Data section =>
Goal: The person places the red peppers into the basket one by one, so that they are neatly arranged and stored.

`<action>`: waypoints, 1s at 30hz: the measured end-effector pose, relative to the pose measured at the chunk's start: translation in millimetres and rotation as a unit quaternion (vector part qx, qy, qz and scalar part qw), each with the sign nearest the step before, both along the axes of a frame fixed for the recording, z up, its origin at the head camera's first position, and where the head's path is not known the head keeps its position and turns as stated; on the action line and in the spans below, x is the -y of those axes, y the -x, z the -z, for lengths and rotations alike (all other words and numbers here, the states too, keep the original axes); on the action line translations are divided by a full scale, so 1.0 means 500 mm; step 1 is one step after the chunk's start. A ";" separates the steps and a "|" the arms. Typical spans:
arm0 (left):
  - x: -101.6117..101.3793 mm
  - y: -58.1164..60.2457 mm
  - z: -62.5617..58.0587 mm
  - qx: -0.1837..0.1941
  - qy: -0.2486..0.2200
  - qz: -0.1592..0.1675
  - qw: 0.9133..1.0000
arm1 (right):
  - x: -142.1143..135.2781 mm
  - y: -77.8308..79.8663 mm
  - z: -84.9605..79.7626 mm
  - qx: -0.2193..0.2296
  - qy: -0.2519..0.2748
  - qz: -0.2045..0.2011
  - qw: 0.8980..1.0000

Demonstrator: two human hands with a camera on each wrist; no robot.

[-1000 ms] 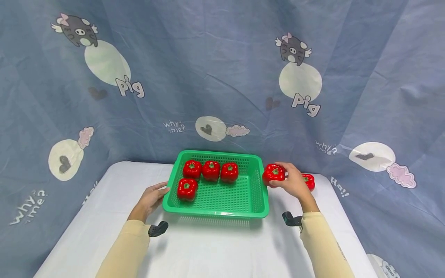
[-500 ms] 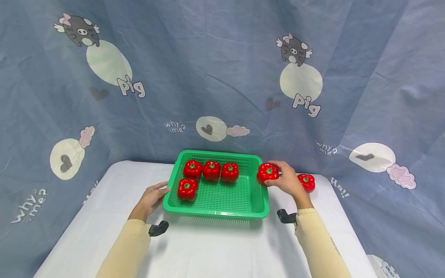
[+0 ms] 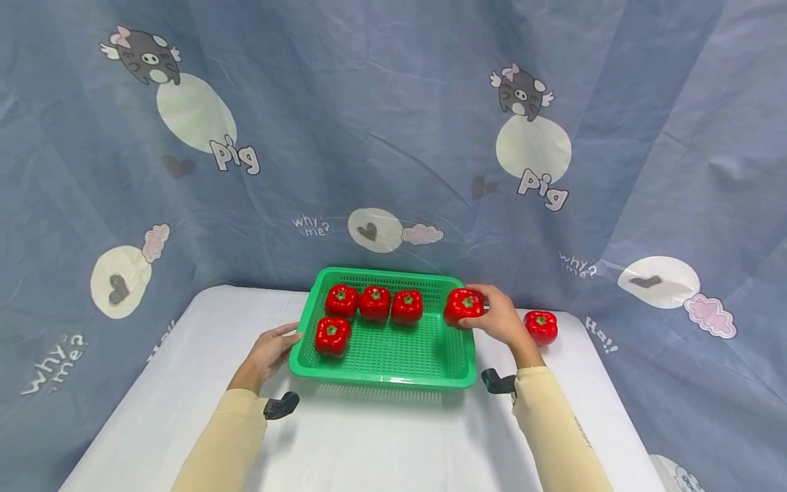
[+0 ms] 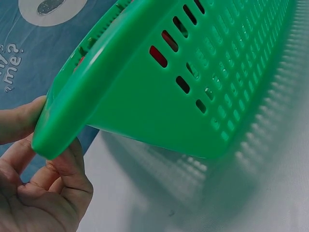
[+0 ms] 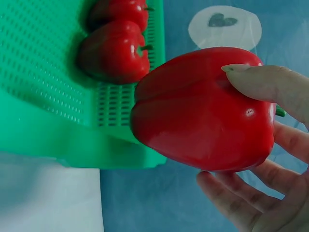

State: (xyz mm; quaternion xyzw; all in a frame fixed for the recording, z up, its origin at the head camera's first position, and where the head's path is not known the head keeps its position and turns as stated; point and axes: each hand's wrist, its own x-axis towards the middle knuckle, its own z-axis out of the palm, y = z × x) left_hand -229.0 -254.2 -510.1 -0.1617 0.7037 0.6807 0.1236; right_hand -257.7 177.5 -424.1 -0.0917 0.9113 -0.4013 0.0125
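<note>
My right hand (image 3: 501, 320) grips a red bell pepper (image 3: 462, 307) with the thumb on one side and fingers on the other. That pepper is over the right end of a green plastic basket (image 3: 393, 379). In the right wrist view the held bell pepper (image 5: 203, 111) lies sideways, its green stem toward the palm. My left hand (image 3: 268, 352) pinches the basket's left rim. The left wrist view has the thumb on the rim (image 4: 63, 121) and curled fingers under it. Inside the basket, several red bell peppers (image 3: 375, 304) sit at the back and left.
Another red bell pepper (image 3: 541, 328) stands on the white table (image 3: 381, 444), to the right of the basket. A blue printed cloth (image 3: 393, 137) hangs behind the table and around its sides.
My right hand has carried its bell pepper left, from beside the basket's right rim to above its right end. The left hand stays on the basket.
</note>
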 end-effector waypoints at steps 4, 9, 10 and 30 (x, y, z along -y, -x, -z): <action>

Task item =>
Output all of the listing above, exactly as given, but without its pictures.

Answer space =>
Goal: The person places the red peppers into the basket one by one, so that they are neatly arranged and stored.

`<action>`: waypoints, 1s at 30hz: the measured end-effector pose, relative to the pose measured at the chunk's start: translation in millimetres and rotation as a unit quaternion (vector part qx, qy, qz and scalar part qw), each with the sign nearest the step before, both along the axes of a frame fixed for the recording, z up, its origin at the head camera's first position, and where the head's path is not known the head keeps its position and turns as stated; on the action line and in the spans below, x is the -y of those axes, y the -x, z the -z, for lengths and rotations alike (all other words and numbers here, the states too, keep the original axes); on the action line translations are divided by a full scale, so 1.0 means 500 mm; step 1 is one step after the chunk's start. A ";" separates the steps and a "|" the arms. Typical spans:
arm0 (left):
  - x: -101.6117..101.3793 mm
  - y: -58.1164..60.2457 mm
  - z: -62.5617..58.0587 mm
  - qx: -0.1837..0.1941
  - qy: -0.2486..0.2200
  - qz: -0.1592..0.1675
  - qw: 0.9133..1.0000
arm1 (right):
  - x: -142.1143..135.2781 mm
  - y: -77.8308..79.8663 mm
  - z: -84.9605..79.7626 mm
  - qx: -0.2193..0.2296
  - qy: -0.2519..0.2748
  - qz: -0.2045..0.2011
  - qw: 0.8980..1.0000

Demonstrator: two human hands with a camera on each wrist; no robot.

[-1000 ms] 
[-500 ms] 
[+0 ms] 
[+0 ms] 
[+0 ms] 

State: (xyz mm; quaternion xyzw; all in a frame fixed for the recording, z up, its origin at the head camera's first position, and where the head's path is not known the head keeps its position and turns as stated; point and axes: each hand's wrist, its own x-axis towards the middle knuckle, its own z-axis out of the palm, y = z × x) left_hand -229.0 -254.2 -510.1 -0.1617 0.7037 0.6807 0.1236; right_hand -257.7 177.5 -424.1 -0.0917 0.9113 -0.4013 0.0125
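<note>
My right hand (image 3: 501, 320) grips a red bell pepper (image 3: 462, 307) with the thumb on one side and fingers on the other. That pepper is over the right end of a green plastic basket (image 3: 393, 379). In the right wrist view the held bell pepper (image 5: 203, 111) lies sideways, its green stem toward the palm. My left hand (image 3: 268, 352) pinches the basket's left rim. The left wrist view has the thumb on the rim (image 4: 63, 121) and curled fingers under it. Inside the basket, several red bell peppers (image 3: 375, 304) sit at the back and left.
Another red bell pepper (image 3: 541, 328) stands on the white table (image 3: 381, 444), to the right of the basket. A blue printed cloth (image 3: 393, 137) hangs behind the table and around its sides.
My right hand has carried its bell pepper left, from beside the basket's right rim to above its right end. The left hand stays on the basket.
</note>
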 end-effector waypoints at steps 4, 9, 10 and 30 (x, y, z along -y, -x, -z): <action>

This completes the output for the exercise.